On Fri, 2002-02-08 at 04:20, Pixel wrote:
> Bryan Paxton <[EMAIL PROTECTED]> writes:
>
> AFAIK, there's not much difference between level 2 and 3 with current msec.
> The major differences:
> - X port 6000 is closed in level 3 (and i won't accept a default install which
> breaks xhost +foobox)
That's highly insecure (DoS attacks mostly). This was being discussed on
discuss@, however QA needs to be done, simply because, you're right
(though you didn't specifically say) some X11 apps will get cranky if
they're not able to auth themselves (which is a good thing(tm)).

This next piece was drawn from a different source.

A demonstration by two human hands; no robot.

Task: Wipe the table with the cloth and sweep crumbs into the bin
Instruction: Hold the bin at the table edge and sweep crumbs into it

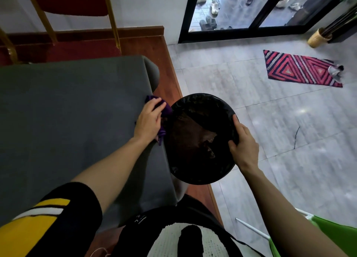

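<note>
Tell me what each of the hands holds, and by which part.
The left hand presses the bunched purple cloth at the table's edge. The right hand grips the black-lined bin by its rim, on the side away from the table.

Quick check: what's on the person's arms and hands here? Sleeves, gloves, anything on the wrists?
Both hands bare: left hand, right hand. No gloves, nothing visible on the wrists. Forearms uncovered. The left arm has a short black sleeve with yellow and white stripes. No right sleeve is visible.

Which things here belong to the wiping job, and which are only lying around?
For the job: purple cloth, bin, grey table, left hand, right hand.
Lying about: striped rug, red chair, shoes outside.
</note>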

Though, I have yet to run into any app that will only complain in the
background, but still run perfectly fine...
> - ssh-server allows login as root in level 2
HIGHLY insecure... Allowing remote root login on any service is BAD BAD
BAD. ssh is the Secure Shell, but past has proven that it has been
vulnerable to attacks, and we will see more in the future.
Plus, the primary audience which mdk is aimed at, it just doesn't make
any friggin sense.
I was/am asking that PermitRootLogin be set to No in all levels...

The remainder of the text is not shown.